Provided entries:
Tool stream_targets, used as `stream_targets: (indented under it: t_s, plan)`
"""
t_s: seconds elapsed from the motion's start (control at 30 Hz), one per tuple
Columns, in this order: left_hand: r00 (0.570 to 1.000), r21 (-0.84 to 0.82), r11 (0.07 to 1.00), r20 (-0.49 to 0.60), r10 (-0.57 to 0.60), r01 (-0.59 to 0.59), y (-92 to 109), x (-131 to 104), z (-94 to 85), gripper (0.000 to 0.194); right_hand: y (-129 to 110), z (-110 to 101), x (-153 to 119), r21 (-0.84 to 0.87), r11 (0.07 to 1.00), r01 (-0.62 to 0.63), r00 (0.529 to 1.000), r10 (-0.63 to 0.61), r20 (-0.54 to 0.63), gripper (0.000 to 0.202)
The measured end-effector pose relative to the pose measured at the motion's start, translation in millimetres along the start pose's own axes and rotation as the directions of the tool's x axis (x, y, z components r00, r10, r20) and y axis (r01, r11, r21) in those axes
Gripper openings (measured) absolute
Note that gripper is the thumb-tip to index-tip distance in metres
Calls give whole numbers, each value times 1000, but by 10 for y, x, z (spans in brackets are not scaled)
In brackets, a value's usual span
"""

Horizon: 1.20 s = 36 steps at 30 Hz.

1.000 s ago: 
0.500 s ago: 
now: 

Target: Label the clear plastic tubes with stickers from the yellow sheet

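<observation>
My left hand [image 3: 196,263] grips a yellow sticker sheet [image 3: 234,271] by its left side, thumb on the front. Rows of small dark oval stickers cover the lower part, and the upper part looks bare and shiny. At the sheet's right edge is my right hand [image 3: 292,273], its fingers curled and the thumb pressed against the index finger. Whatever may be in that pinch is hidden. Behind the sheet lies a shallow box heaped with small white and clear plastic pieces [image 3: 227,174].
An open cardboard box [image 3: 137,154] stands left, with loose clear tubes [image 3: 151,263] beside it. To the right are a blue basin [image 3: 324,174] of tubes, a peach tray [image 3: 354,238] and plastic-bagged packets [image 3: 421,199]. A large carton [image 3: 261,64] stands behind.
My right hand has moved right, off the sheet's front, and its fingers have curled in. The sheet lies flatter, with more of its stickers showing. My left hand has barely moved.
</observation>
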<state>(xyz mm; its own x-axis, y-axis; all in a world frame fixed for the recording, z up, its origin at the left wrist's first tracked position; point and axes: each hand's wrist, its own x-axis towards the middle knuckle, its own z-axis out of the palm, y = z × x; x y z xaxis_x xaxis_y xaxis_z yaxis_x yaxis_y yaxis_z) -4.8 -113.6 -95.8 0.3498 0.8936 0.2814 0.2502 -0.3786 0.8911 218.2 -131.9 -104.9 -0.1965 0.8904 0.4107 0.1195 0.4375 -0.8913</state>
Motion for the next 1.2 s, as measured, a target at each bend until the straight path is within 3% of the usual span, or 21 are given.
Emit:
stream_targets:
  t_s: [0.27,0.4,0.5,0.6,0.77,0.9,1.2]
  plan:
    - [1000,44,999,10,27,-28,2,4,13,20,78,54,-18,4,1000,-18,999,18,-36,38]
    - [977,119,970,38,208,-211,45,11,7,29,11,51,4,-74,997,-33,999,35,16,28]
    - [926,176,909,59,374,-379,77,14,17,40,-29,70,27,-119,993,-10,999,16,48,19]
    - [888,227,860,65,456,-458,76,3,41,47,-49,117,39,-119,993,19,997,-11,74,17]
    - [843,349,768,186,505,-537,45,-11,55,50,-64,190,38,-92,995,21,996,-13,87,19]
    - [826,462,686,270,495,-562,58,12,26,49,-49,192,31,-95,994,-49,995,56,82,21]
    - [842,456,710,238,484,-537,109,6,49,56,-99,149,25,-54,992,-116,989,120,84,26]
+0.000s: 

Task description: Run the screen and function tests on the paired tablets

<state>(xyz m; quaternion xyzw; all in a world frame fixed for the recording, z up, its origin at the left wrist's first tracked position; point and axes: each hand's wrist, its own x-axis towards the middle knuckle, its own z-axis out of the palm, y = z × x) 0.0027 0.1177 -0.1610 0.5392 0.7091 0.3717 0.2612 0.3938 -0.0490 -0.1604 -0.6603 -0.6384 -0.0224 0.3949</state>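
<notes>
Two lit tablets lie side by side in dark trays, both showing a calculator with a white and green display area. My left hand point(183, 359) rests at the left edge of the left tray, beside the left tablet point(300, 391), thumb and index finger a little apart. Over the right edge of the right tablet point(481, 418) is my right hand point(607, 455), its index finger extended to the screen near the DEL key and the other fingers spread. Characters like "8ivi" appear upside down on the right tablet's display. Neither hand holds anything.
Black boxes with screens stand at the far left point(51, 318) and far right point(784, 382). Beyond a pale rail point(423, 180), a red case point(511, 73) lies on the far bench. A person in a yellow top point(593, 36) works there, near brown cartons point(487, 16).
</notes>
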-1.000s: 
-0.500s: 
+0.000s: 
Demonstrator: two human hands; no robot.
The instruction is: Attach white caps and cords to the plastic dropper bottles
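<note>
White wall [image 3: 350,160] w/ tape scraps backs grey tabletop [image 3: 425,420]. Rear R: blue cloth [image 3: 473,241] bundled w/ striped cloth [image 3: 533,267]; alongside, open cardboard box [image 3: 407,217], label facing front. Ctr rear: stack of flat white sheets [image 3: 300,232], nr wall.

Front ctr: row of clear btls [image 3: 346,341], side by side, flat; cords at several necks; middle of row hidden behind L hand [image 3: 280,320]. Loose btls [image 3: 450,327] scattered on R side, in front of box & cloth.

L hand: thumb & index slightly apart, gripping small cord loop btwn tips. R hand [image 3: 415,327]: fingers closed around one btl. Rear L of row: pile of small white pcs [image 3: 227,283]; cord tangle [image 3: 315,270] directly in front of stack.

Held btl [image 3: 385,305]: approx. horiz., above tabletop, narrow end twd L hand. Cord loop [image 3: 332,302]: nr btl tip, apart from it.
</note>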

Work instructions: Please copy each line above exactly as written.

Answer for the task:
Tool stream_targets, used as `stream_targets: (indented under it: t_s, plan)`
"""
t_s: seconds elapsed from the motion's start (control at 30 Hz), one per tuple
Columns, in this order: left_hand: r00 (0.570 to 1.000), r21 (-0.84 to 0.82), r11 (0.07 to 1.00), r20 (-0.49 to 0.60), r10 (-0.57 to 0.60), r01 (-0.59 to 0.59), y (-92 to 109), x (-131 to 104), z (-94 to 85), gripper (0.000 to 0.194); right_hand: y (-129 to 110), z (-110 to 101), x (-153 to 119), r21 (-0.84 to 0.87), r11 (0.07 to 1.00), r01 (-0.62 to 0.63), r00 (0.529 to 1.000), r10 (-0.63 to 0.61), r20 (-0.54 to 0.63), gripper (0.000 to 0.202)
The measured end-effector pose relative to the pose measured at the motion's start, translation in millimetres along the start pose's own axes and rotation as the directions of the tool's x axis (x, y, z components r00, r10, r20) and y axis (r01, r11, r21) in those axes
Gripper openings (measured) absolute
Note that gripper is the thumb-tip to index-tip distance in metres
Calls give whole numbers, each value times 1000, but by 10 for y, x, z (spans in brackets are not scaled)
In brackets, a value's usual span
"""

Horizon: 1.20 s = 36 steps at 30 Hz.

1.000 s ago: 
0.500 s ago: 
now: 

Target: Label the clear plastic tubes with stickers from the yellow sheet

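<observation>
My left hand [image 3: 196,263] grips a yellow sticker sheet [image 3: 234,271] by its left side, thumb on the front. Rows of small dark oval stickers cover the lower part, and the upper part looks bare and shiny. At the sheet's right edge is my right hand [image 3: 292,273], its fingers curled and the thumb pressed against the index finger. Whatever may be in that pinch is hidden. Behind the sheet lies a shallow box heaped with small white and clear plastic pieces [image 3: 227,174].
An open cardboard box [image 3: 137,154] stands left, with loose clear tubes [image 3: 151,263] beside it. To the right are a blue basin [image 3: 324,174] of tubes, a peach tray [image 3: 354,238] and plastic-bagged packets [image 3: 421,199]. A large carton [image 3: 261,64] stands behind.
My right hand has moved right, off the sheet's front, and its fingers have curled in. The sheet lies flatter, with more of its stickers showing. My left hand has barely moved.
</observation>
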<state>(xyz mm; its own x-axis, y-axis; all in a world frame fixed for the recording, z up, its origin at the left wrist's first tracked position; point and axes: each hand's wrist, its own x-axis towards the middle knuckle, its own z-axis out of the palm, y = z × x; x y z xaxis_x xaxis_y xaxis_z yaxis_x yaxis_y yaxis_z) -4.8 -113.6 -95.8 0.3498 0.8936 0.2814 0.2502 -0.3786 0.8911 218.2 -131.9 -104.9 -0.1965 0.8904 0.4107 0.1195 0.4375 -0.8913</state>
Motion for the next 1.2 s, as measured, a target at each bend until the straight path is within 3% of the usual span, or 21 are given.
Emit:
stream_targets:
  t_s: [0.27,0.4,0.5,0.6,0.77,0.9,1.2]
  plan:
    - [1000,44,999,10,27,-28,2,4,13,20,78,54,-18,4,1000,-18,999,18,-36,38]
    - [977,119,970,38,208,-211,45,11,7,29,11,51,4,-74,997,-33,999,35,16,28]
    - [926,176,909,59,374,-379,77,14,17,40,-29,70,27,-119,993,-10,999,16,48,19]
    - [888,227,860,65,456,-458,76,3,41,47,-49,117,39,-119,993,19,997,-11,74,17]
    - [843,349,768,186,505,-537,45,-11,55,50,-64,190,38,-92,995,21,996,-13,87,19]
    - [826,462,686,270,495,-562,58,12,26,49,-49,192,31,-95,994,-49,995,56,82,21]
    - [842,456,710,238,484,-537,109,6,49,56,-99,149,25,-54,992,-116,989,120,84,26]
+0.000s: 

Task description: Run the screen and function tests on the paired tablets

<state>(xyz m; quaternion xyzw; all in a world frame fixed for the recording, z up, its origin at the left wrist's first tracked position; point and axes: each hand's wrist, its own x-axis towards the middle knuckle, its own z-axis out of the palm, y = z × x) 0.0027 0.1177 -0.1610 0.5392 0.7091 0.3717 0.2612 0.3938 -0.0490 -0.1604 -0.6603 -0.6384 -0.0224 0.3949</state>
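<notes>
Two lit tablets lie side by side in dark trays, both showing a calculator with a white and green display area. My left hand point(183, 359) rests at the left edge of the left tray, beside the left tablet point(300, 391), thumb and index finger a little apart. Over the right edge of the right tablet point(481, 418) is my right hand point(607, 455), its index finger extended to the screen near the DEL key and the other fingers spread. Characters like "8ivi" appear upside down on the right tablet's display. Neither hand holds anything.
Black boxes with screens stand at the far left point(51, 318) and far right point(784, 382). Beyond a pale rail point(423, 180), a red case point(511, 73) lies on the far bench. A person in a yellow top point(593, 36) works there, near brown cartons point(487, 16).
</notes>
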-1.000s: 
-0.500s: 
+0.000s: 
Demonstrator: two human hands; no robot.
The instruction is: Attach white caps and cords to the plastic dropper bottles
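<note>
White wall [image 3: 350,160] w/ tape scraps backs grey tabletop [image 3: 425,420]. Rear R: blue cloth [image 3: 473,241] bundled w/ striped cloth [image 3: 533,267]; alongside, open cardboard box [image 3: 407,217], label facing front. Ctr rear: stack of flat white sheets [image 3: 300,232], nr wall.

Front ctr: row of clear btls [image 3: 346,341], side by side, flat; cords at several necks; middle of row hidden behind L hand [image 3: 280,320]. Loose btls [image 3: 450,327] scattered on R side, in front of box & cloth.

L hand: thumb & index slightly apart, gripping small cord loop btwn tips. R hand [image 3: 415,327]: fingers closed around one btl. Rear L of row: pile of small white pcs [image 3: 227,283]; cord tangle [image 3: 315,270] directly in front of stack.

Held btl [image 3: 385,305]: approx. horiz., above tabletop, narrow end twd L hand. Cord loop [image 3: 332,302]: nr btl tip, apart from it.
</note>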

No further output is expected for this exercise.